Their assets in Hong Kong include luxury homes located on the Peak and Mid-Levels, office buildings in the core business district, school district housing projects and undeveloped land parcels. Tencent News "Periscope" found that in the past few years, the total value of properties taken over by these mainland tycoons in Hong Kong has been nearly 100 billion Hong Kong dollars.

Around 2016, the spectacular sight of Xu Jiayin's large-scale land grabbing in Hong Kong, beyond the reach of local consortia such as Li Ka-shing, seems like yesterday, but now, some people have lost their freedom, some have disappeared, and many more are still struggling in debt.

They also did not expect that when they borrowed money to buy a house through a large investment bank, the interest rate was less than 2%, and now it has already exceeded 10%.

Sheng Ge returned to the courtyard, and the lights went down the stairs.

Xu Jiayin's mansions and properties in Hong Kong of more than 20 billion yuan have been taken over one after another

The recent news that has attracted much attention in Hong Kong is the ownership of the two mansions C and E on the Peak Buli Trail held by Xu Jiayin. According to Hong Kong's "01 News", the creditors of the two mansions have submitted an application for receivership, which means that the two mansions have in fact become a silver master.

According to public information, Xu Jiayin mortgaged the two mansions to a lending company called ORIX in 2021 to obtain financing after falling into financial difficulties. The market valuation of the two luxury homes is HK$1.7 billion.

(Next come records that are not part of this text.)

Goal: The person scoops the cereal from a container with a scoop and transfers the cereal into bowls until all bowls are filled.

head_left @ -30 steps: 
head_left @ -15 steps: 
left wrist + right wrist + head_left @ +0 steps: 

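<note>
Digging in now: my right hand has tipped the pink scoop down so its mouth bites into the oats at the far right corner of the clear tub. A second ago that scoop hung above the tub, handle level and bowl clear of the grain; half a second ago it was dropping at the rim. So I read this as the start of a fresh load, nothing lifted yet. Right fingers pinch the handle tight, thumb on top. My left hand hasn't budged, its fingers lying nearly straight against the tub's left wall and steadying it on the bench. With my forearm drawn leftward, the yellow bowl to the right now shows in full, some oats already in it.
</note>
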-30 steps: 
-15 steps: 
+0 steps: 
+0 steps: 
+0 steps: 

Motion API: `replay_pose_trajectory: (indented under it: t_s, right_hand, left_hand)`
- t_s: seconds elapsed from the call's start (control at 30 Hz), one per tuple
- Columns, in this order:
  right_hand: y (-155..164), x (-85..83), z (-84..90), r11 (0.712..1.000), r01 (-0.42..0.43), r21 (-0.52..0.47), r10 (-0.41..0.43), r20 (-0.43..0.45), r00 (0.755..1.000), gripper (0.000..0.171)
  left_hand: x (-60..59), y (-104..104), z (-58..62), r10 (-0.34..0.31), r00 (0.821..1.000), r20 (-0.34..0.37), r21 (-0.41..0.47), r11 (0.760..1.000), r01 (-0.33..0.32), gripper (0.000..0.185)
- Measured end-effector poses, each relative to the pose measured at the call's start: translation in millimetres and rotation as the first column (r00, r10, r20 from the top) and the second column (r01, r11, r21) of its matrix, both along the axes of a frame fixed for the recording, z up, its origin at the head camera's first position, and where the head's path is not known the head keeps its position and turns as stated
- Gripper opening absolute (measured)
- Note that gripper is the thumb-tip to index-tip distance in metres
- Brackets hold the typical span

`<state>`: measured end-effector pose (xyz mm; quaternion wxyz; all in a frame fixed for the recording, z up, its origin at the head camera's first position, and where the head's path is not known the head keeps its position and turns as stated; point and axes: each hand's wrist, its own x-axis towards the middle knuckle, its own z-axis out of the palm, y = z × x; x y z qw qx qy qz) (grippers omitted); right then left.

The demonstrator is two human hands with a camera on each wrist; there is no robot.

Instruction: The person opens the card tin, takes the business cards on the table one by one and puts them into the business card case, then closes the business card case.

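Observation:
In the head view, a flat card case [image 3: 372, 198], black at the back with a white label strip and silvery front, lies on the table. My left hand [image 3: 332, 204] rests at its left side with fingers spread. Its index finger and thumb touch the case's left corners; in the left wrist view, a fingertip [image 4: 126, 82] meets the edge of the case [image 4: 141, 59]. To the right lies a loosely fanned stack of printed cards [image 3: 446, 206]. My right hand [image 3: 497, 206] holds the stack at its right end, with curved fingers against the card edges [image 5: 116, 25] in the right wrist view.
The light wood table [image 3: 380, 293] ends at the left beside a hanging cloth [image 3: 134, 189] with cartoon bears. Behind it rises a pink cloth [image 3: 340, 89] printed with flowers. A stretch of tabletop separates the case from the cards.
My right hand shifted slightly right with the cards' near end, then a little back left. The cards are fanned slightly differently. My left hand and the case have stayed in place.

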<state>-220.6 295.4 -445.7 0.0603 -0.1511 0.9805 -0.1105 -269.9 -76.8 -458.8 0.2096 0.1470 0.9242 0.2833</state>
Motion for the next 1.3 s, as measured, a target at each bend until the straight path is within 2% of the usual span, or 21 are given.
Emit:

This is not the first time that the Hui family has been taken over by creditors in Hong Kong due to debt.

Xu Jiayin owns three villas, B, C and E, in the same location as the Buli Trail on the top of the mountain. In 2021, in addition to the above-mentioned two buildings C and E, around October of that year, the Xu Jiayin family also mortgaged Building B to CCB Asia.

Real estate tycoons "disappeared" in Hong Kong: Xu Jiayin and other nearly 100 billion luxury residential properties were taken over

(Xu Jiayin's three villas at 10 Buli Trail.) Image source: Hong Kong "01 News")

In November 2022, Xu Jiayin's villa B in Buri Trail was taken over by CCB Asia. The villa was valued at HK$880 million at the time. CCB Asia will sell the villa in the market by way of tender in early 2023.

Tencent News "Periscope" learned that there were indeed wealthy people in the mainland who were interested in the villa at that time, but this person did not bid in the end. Centaline Real Estate, the real estate agency responsible for the bidding and sales of the villa, once said that there were nearly 10 potential buyers at that time, of which more than 60% were local veteran families, and only 30% were mainland tycoons.

According to the usual silver ownership process in Hong Kong, the two mansions C and E of Buli Trail, which were applied for takeover this time, may not be able to escape the fate of being sold in the end.

A wealthy mainland man looking for a luxury property on the top of a hill in Hong Kong once told Tencent News "Periscope" that he had also paid attention to the luxury house of the Xu Jiayin family, but in the end he did not contact him, because he felt that the market was still overvaluing him.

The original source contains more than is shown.